As far as I am concerned, I am making little progress towards an unclear destination. In fact that was the main topic of my meeting today with my mentors about the project progress. Indeed, I did worked last week on an approach to produce a log-based anomaly detection system. However, I realized my procedure or approach had no specific target (yet). My target anomalies are not yet well defined.

To recall, I intend to build an anomaly detection system which would autonomously detect frauds in a log file and more precisely a Roxie log file. Before starting the project, I did some research about the topic and found many approaches where the developers did not have to understand the logs at all. However, to build their system, they did got some insights from subject matter experts or simply said, guys who had some understanding about the logs.

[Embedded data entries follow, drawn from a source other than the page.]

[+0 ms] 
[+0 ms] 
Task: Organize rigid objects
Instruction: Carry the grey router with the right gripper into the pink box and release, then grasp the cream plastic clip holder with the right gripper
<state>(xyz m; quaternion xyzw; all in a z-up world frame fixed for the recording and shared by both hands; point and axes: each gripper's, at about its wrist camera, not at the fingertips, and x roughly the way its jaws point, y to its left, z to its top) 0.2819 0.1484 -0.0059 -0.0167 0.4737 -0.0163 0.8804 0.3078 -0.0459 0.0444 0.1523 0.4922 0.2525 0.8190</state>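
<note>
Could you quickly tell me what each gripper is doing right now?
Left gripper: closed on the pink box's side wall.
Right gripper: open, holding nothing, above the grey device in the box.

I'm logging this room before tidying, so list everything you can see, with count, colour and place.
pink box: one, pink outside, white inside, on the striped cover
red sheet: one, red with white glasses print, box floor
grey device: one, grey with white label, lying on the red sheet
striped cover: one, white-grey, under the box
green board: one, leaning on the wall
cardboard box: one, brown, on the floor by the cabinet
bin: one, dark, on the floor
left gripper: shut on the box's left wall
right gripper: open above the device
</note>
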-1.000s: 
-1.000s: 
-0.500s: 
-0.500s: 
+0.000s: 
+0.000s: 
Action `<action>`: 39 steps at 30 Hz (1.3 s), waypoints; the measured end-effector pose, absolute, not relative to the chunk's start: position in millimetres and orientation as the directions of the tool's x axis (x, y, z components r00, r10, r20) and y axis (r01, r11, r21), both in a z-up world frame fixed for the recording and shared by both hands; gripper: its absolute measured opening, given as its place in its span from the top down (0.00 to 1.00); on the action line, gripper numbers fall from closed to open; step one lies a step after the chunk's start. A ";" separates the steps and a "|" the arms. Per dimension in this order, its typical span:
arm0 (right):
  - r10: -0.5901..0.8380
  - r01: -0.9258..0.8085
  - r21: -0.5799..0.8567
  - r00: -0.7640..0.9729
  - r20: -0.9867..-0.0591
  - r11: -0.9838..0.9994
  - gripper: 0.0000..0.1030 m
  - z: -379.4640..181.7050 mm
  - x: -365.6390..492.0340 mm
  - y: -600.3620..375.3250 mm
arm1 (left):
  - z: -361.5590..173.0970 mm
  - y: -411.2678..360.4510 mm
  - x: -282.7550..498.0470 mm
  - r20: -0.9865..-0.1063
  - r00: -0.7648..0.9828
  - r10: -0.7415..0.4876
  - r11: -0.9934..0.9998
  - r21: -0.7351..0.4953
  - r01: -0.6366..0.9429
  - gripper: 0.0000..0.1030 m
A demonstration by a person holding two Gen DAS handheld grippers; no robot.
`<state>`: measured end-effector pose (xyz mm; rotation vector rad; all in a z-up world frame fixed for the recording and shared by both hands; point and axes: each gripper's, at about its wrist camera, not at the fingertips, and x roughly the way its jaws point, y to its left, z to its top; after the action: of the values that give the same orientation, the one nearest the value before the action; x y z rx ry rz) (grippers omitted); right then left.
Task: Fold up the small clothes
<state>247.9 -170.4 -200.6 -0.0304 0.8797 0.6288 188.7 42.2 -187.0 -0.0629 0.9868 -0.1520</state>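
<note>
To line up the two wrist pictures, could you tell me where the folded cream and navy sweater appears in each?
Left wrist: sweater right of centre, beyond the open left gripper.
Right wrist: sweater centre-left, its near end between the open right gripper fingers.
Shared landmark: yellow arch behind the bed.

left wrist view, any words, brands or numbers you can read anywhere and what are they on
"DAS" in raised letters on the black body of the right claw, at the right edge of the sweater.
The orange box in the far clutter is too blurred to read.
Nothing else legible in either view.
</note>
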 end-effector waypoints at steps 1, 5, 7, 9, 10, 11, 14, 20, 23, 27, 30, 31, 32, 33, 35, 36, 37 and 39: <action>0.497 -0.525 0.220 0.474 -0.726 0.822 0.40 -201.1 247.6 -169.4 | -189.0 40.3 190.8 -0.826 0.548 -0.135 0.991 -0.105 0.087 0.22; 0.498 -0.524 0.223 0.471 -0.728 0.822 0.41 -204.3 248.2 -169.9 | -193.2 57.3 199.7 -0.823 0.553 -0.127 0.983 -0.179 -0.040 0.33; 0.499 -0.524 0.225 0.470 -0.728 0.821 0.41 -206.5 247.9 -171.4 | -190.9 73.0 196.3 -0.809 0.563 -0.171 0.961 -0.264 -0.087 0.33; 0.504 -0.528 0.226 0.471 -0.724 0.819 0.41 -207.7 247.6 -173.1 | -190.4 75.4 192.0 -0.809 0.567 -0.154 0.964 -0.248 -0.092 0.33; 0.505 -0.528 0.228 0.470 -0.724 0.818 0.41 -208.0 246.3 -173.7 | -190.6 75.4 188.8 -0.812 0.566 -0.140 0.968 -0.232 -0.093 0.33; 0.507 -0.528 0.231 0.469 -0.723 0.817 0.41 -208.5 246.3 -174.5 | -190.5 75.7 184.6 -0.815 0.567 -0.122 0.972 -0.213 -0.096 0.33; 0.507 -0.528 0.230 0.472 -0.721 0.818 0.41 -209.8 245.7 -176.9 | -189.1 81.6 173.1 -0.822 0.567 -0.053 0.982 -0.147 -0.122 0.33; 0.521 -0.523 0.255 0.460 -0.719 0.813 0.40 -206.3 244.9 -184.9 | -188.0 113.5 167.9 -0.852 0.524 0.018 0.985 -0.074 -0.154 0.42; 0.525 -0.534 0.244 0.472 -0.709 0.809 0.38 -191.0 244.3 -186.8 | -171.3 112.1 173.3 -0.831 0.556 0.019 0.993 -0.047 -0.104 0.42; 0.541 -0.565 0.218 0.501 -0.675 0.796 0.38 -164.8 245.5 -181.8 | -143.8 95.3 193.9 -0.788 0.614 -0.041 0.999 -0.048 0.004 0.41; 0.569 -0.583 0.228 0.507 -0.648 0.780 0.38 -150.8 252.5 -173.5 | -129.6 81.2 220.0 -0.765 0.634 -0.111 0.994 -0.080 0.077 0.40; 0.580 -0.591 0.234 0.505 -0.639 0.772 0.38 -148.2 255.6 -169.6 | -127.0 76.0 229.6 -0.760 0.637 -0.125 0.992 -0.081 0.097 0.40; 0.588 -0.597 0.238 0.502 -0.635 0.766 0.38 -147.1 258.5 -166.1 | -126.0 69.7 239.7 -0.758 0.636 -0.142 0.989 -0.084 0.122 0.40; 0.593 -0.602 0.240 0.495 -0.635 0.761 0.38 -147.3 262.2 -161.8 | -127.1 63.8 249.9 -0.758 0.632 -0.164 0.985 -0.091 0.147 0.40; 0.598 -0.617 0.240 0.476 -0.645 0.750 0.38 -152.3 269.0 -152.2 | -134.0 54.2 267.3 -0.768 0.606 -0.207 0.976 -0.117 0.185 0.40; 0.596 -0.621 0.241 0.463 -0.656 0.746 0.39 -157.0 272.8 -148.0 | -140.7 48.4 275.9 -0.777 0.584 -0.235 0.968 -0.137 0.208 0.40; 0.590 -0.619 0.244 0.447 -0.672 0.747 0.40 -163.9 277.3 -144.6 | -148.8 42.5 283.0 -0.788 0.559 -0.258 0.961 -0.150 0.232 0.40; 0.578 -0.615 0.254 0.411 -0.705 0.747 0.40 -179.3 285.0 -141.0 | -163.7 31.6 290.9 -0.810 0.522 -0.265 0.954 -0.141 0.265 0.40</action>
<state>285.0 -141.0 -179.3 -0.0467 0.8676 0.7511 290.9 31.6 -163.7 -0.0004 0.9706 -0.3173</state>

That is where my task for this week emerges. Now, I have to convert myself into a subject matter expert. I have to understand the Roxie Logs. My advisor did tell me about that requirement during my first meeting but I did not understand what he meant at that time. Now, I am reading the documentation on Roxie, re-watching the Online Classes on Roxie and also will (tomorrow) run queries on Roxie and try to understand the output in the log file. Hopefully, I will be able to get some heuristics and be able to pinpoint which anomalies I can detect through Roxie log analysis.

See you tomorrow and stay blessed 😉

Week 2 – Day 5

Last day of week!

Overall, the week has been fruitful. I am currently done with the Online Roxie classes (Yeah). Morevoer, I did a significant progress both on the solution design document and also the log parsing code. However, those two would be reviewed tomorrow morning during an audio conference call with my mentors.

To sum up, I did achieved about 90% of my objectives of the week. Tomorrow, after the meeting I will have a better perspective about the next steps.

See you tomorrow and stay blessed as always 🙂

Week 2 – Day 4

Today was an even “more interesting day”.

Again, I moved forward with the online lessons. It is now remaining me four lessons in the Roxie Online class part 2. After that I will be fully working on project implementation I think.

Concerning the solution design, I produced the document and improved it several times with precious and remarkable help of my mentor. I can say the document is 90% done. My supervisor still have to make remarks or suggestions on the last document update I sent her today.

Another important realization of the day was the log parsing code which I got done. My mentors still have to check the code still.

I am slowly moving from the learning and designing phase to implementation phase. I cannot wait to see the concrete solution working using HPCC Systems. I will share the Git Repo link here as soon as I get all approvals (solution design and code).

See you tomorrow for another day with LexisNexis 😊

Week 2 – Day 3

I would qualify this day as “interesting”.

I did finish the Roxie Course part 1 and started the Roxie course part 2. Part 2 has 12 lessons and I finished the first 4. I think I am on track to finish the online classes this week as scheduled.

Moreover, I have started the parsing code. I should have a kind of final version tomorrow which I will share with my mentors through the Git Repo I created today as well.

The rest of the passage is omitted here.